3D printing vs Mass Production: Part IV More beautiful landfill

This is a part of a series of posts on 3D printing versus Mass Production.The other parts are: The Power of Unique, Manufacturing Complexity and Marketing Promise, Everything you own Sucks and Wish Fulfillment.

IV. More Beautiful Landfill

Mass Production will bring us a world where our landfill is ever more beautiful. We will just keep throwing away prettier, newer & more complex things at ever accelerating rates. We will in fact be hoovering the world’s resources into a self defeating search for happiness through consumption. As marketing and disposable income spread around the world many more people will want and be able to buy mass manufactured goods. The current negative impact on our environment is already noticeable but is only being created by a small segment of the world”s population.

If we look at OECD statistics we can see the Domestic Material Consumption of the OECD countries (under Environment Material Resources). This is the sum total of all materials extracted and used in an economy from biomass and metals to construction materials. It excludes all exports. Per capita material consumption for the OECD countries is 17.9 tonnes. In 22 of the richest countries in the world 17.9 tonnes of stuff each year is used. Per person. Per year. Portugal, a country that saw great economic gains over the period 1980 to 2005 (the period the study covers) saw its per capita Domestic Material Consumption increase 118% over the period. Similar growth in developing nations would put an inordinate burden on our planet.
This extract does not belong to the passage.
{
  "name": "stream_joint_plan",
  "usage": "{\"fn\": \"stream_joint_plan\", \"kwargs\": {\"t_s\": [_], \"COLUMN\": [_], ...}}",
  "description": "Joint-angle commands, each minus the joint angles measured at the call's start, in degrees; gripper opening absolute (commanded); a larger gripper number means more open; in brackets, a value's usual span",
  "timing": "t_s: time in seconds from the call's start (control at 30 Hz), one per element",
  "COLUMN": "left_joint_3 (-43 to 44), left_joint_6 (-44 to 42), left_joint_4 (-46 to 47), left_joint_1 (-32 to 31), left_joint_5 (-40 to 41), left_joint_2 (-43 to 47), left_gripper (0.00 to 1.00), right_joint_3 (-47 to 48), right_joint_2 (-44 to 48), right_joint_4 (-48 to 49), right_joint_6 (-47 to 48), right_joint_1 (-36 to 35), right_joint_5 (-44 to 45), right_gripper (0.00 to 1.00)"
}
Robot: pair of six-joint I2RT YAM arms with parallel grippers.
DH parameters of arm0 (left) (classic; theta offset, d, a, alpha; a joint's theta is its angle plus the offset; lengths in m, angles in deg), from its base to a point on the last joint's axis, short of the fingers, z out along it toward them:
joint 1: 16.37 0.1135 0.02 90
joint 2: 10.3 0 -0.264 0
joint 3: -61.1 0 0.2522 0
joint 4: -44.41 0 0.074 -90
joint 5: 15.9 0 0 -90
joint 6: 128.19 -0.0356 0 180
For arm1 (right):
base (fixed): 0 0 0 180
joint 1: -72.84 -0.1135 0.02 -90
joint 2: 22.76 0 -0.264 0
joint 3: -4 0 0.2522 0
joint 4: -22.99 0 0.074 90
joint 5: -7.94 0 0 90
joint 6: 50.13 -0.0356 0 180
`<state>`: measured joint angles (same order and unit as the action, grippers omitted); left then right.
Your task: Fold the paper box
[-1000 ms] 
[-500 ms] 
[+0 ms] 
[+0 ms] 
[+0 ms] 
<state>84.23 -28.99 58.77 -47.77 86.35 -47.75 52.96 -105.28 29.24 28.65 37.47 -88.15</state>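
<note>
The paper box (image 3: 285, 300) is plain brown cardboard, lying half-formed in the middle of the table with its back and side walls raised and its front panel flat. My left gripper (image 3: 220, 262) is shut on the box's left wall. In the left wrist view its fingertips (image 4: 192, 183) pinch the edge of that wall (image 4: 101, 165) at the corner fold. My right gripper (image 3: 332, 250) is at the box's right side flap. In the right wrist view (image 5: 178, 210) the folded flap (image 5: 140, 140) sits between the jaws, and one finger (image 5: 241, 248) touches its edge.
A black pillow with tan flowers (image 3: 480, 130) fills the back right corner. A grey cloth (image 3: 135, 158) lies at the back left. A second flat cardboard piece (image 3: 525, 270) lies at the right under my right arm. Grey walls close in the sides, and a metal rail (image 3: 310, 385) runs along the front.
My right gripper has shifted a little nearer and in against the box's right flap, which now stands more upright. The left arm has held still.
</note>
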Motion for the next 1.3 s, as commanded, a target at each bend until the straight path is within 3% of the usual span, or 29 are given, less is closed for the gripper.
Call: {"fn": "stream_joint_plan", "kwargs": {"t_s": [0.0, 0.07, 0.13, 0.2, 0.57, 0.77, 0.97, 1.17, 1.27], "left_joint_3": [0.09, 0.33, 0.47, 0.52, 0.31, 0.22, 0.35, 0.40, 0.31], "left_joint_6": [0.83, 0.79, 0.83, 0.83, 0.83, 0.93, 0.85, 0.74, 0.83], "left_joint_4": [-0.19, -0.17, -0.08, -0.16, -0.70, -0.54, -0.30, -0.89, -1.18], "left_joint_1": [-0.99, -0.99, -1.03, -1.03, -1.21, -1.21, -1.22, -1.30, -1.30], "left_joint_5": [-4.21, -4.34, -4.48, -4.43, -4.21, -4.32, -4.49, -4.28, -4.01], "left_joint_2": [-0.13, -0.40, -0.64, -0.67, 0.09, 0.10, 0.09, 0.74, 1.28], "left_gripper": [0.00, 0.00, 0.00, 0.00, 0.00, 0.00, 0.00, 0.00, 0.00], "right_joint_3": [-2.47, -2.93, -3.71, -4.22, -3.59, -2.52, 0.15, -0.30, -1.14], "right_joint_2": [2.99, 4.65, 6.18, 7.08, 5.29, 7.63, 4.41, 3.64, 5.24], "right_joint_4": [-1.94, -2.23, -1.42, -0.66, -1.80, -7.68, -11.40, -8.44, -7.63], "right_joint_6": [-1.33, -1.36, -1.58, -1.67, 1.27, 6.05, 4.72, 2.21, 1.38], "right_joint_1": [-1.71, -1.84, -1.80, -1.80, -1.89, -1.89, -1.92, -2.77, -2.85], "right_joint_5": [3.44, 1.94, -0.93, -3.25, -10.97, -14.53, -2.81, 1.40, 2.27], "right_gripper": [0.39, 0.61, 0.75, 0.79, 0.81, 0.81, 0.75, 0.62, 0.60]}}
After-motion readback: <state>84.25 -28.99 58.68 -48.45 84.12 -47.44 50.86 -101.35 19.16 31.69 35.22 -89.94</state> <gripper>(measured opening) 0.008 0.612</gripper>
But, even without such increases the path mass production is on is clearly unsustainable. The OECD has 1.1 billion citizens and for every one turns 17,900 kilos of this earth into things each year. A passenger car such as the Toyota Corolla weighs 1270 kilo. Per person we use up 14 passenger cars worth of material per year. The earth has a surface area of 510,000,000 square kilometers. Each year 14 billion Toyota Corolla”s worth of material is used. That comes out to 27 Toyotas worth of material for every square kilometer of the Earth’s surface per year. Every single square kilometer of the earth’s surface.
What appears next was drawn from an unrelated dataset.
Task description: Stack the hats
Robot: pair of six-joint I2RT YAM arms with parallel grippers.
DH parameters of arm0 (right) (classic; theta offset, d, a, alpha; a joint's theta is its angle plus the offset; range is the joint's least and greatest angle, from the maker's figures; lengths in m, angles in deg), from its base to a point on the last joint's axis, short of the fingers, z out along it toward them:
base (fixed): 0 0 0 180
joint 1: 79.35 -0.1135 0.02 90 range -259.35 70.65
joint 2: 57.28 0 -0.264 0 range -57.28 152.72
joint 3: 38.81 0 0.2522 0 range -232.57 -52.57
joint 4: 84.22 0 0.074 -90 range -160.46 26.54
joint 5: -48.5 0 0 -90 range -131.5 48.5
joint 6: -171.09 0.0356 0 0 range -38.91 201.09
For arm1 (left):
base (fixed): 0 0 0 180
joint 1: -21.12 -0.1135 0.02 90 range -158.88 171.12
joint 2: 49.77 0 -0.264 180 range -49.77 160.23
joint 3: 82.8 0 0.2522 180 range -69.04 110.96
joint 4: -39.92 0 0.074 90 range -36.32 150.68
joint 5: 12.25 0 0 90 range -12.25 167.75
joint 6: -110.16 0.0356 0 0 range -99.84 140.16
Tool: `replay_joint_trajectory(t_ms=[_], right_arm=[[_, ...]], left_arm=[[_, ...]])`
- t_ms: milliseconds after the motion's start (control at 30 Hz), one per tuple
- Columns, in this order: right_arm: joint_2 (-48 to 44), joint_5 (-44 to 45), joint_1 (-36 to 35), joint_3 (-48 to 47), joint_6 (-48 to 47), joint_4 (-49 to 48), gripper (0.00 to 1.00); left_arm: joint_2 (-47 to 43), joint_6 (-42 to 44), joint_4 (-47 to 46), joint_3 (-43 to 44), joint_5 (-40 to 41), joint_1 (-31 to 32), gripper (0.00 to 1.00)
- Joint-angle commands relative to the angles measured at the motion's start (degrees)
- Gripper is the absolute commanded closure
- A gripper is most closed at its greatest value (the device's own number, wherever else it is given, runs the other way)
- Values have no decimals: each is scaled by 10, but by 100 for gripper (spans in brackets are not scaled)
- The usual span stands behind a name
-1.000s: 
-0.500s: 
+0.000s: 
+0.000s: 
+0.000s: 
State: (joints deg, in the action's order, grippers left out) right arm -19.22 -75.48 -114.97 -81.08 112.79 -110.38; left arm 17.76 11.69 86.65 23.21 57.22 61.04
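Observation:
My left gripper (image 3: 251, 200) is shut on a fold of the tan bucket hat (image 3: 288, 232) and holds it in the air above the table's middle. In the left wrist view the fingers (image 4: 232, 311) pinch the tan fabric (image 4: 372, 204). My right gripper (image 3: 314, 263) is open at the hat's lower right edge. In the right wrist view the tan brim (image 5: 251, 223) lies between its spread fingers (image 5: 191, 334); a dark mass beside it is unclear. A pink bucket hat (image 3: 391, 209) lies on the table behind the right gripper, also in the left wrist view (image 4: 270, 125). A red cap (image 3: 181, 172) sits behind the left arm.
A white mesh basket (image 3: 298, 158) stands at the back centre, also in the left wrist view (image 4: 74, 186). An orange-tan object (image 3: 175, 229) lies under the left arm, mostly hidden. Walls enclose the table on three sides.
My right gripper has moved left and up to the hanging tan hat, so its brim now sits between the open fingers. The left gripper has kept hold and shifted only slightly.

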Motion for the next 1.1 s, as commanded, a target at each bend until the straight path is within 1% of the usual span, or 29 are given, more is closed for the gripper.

And that’s just the impact of the OECD countries, the rich people, that calculation does not include countries such as….China for example. It does not include the other 6 billion people on this planet. My fear is that eventually mass production could lead to mass extinction.

This scares me, scares me like nothing else does. I really believe we”re headed to the path to extinction. I’ve really, really, really tried to avoid coming to this conclusion but finally have to accept it. Like the Easter Islander”s we’re also going to cut down the last tree. Only we won’t turn it into a moai but rather some brushed aluminium gadget with a screen on it. You know, so we can look at pretty things.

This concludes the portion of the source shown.